_Work to be completed_:
Pick every line with "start" from the material below.

_Source material_:
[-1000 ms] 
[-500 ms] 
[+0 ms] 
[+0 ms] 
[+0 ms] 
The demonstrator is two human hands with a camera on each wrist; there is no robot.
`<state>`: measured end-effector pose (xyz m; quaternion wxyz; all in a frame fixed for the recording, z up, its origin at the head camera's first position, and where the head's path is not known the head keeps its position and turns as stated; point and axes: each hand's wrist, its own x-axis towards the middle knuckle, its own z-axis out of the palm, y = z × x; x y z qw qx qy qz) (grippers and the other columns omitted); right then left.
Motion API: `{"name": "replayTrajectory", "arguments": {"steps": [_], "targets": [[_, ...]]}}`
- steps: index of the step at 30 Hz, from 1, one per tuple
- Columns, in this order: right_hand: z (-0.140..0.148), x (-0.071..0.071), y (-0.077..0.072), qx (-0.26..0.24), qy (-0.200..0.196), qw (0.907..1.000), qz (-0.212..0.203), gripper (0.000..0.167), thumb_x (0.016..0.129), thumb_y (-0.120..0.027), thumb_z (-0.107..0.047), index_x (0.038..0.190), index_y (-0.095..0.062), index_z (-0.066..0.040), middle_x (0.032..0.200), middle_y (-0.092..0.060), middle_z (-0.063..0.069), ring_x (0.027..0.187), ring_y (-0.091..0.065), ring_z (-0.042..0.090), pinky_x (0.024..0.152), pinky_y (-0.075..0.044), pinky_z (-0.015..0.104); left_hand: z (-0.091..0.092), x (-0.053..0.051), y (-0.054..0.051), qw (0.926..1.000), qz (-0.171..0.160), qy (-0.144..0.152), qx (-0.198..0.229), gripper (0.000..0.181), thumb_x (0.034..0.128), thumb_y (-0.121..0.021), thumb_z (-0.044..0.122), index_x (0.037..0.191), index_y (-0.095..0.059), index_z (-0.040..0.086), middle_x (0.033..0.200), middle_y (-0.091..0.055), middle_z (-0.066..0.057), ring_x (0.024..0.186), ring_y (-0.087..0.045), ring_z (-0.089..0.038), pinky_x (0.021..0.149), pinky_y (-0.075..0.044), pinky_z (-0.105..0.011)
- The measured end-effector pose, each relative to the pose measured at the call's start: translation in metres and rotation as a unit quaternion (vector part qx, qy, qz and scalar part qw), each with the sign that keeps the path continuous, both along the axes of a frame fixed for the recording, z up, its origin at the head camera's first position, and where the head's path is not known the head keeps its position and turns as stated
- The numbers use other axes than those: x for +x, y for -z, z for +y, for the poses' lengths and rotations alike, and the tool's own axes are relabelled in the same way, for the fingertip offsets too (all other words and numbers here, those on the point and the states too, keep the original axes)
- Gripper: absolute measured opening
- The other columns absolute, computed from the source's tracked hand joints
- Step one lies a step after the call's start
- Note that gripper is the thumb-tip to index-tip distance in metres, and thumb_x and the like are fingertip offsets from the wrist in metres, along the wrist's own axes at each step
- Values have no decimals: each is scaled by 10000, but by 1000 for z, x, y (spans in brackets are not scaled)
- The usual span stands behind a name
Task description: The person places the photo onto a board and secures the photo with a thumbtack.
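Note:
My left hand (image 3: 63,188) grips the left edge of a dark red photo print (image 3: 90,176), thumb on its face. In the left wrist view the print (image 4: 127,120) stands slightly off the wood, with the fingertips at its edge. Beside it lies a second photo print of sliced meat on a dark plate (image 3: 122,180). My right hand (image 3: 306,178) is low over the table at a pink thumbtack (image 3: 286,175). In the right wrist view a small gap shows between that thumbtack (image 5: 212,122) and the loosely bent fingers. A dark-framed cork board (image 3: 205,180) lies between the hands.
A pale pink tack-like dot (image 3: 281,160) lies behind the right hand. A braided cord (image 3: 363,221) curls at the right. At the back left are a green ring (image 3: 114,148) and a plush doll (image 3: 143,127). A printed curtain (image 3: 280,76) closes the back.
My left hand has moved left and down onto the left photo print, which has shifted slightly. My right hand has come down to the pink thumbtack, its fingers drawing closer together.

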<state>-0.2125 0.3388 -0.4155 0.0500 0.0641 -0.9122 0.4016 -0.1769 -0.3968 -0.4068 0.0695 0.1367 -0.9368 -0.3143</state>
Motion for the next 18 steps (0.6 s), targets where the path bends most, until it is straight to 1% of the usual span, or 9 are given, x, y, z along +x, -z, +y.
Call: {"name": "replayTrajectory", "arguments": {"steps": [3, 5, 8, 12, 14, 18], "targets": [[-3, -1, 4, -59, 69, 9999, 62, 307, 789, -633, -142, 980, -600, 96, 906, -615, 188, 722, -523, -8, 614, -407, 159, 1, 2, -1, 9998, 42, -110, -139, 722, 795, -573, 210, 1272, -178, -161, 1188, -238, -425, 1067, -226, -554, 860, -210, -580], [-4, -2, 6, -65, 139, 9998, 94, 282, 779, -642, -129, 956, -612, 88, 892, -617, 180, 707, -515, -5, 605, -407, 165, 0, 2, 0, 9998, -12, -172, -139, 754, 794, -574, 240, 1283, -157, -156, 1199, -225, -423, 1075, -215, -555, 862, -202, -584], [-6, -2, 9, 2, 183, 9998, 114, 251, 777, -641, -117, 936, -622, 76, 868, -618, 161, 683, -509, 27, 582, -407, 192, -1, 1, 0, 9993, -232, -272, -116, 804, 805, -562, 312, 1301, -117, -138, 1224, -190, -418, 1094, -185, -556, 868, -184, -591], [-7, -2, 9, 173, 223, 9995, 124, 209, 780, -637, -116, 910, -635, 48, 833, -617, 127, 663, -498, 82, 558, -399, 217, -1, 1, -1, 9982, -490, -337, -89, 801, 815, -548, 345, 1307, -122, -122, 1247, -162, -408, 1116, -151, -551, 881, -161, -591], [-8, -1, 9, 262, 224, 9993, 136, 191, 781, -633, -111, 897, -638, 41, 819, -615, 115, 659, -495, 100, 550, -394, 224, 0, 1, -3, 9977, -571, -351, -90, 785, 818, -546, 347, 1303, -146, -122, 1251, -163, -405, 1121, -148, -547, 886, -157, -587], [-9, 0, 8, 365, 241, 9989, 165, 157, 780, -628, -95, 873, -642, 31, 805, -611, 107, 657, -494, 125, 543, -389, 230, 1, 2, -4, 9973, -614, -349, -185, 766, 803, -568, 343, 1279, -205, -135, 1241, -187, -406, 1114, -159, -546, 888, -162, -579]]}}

_Exercise result_:
- The measured end-effector pose, each relative to the pose measured at the call's start: translation in metres and rotation as a unit quaternion (vector part qx, qy, qz and scalar part qw), each with the sign that keeps the path continuous, both along the axes of a frame fixed for the recording, z up, its origin at the head camera's first position, and where the head's path is not known the head keeps its position and turns as stated
- Step one lies a step after the call's start

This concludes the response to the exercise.